Using GDAL's VRTs for Georeferencing, from "A look inside OldInsuranceMaps.net"


Recently I gave a presentation about OldInsuranceMaps.net for I-GUIDE’s Virtual Consulting Office speaker series and I was able to talk a bit more about the technical details of the platform than I have in the past, which was really fun and a great excuse to make some more diagrams. One element of the system I described is the way that the georeferencing process relies on GDAL’s “virtual raster” driver (i.e. file format), and how this is used for, among other things, the live preview feature of the georeferencing interface. Here’s a short summary of that part of the talk with a few relevant slides. For more, you can view the full recording, or find the slides here (note, I’ve updated some of them a bit since the recording).

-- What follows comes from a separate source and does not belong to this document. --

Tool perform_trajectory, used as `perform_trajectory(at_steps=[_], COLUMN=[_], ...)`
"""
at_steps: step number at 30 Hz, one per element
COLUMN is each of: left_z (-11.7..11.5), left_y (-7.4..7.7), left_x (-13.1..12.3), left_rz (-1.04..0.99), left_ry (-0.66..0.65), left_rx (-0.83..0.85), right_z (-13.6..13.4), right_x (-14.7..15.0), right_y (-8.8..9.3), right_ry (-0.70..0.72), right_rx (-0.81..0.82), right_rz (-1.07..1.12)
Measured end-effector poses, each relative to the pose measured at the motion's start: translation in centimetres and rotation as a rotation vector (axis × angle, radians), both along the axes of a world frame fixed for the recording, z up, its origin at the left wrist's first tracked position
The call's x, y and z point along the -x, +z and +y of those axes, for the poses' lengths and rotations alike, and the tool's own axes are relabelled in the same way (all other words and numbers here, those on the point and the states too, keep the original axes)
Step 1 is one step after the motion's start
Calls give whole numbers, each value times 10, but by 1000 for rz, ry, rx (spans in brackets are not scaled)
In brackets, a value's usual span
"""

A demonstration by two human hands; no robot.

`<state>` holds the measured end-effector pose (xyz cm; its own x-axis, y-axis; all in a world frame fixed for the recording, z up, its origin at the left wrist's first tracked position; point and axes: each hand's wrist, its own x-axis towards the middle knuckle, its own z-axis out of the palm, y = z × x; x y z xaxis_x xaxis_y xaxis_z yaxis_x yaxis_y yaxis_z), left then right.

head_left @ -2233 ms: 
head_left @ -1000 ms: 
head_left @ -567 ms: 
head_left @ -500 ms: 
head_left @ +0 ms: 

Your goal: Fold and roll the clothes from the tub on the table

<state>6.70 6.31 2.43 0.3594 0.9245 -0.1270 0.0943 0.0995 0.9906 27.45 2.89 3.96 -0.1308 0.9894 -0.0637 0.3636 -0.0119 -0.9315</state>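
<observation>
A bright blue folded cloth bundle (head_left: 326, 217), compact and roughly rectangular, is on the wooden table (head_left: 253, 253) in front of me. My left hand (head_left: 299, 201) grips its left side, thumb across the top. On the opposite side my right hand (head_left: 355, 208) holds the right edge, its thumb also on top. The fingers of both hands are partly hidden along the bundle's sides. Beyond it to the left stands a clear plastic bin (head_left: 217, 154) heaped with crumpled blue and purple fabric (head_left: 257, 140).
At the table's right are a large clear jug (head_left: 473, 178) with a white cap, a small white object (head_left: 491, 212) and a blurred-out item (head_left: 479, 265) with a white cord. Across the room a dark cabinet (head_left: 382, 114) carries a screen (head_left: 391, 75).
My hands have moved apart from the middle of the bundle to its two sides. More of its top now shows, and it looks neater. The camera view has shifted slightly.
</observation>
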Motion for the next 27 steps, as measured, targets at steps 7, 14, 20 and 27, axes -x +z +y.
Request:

The basic georeferencing process, which turns a non-spatial image into a geospatial dataset, works by chaining two VRTs together and then writing out a GeoTIFF (specifically, a Cloud-Optimized GeoTIFF, or “COG”). The first VRT references the original image and embeds the user-submitted ground control points (GCPs). The second VRT references the first VRT, and embeds the warping information (which transformation to use). The final step is a GDAL translation process which turns the warped VRT into an actual COG.

Importantly, a VRT is just a small XML file, so creating one is nearly instantaneous and requires virtually no storage space. In OldInsuranceMaps, they are also disposable, as the actual database stores all of the information that gets embedded into them. They can be recreated on demand and then deleted after they are no longer needed.

With this in mind, the live preview that is presented in the georeferencing interface is created by injecting user-generated information directly into the VRT linkage chain, and updating that information on GCP creation or modification using a feedback loop. Creating this preview is actually very simple, because TiTiler, and MapServer which I used in the original implementation of this feature, can read and tile data directly from a VRT—no need to actually generate a GeoTIFF.

Finally, to create the mosaics that are the ultimate end goal of the entire system, even more VRTs are added. First, on top of the warped VRT a new one is created that incorporates the layer’s mask, drawn by users through a unified, “multimask” interface. Then, all of the cropped VRTs are wrapped up into a single mosaicked VRT (mosiacking is actually what VRTs are most commonly used for), and that final VRT is then translated into a single (sometimes quite large) COG.

There is even more you can do with this concept of chaining VRTs together, for example enabling the support of custom projections during the georeferencing process. Sanborn Maps are all very large-scale, so warping to a non-Web Mercator projection isn’t necessary or useful. But I have implemented and tested this idea out with much smaller-scale maps that were drawn in a non-Mercator projection, and it works flawlessly. I described the concept in more detail in this old comment on GitHub, and hope to properly implement it on the platform someday.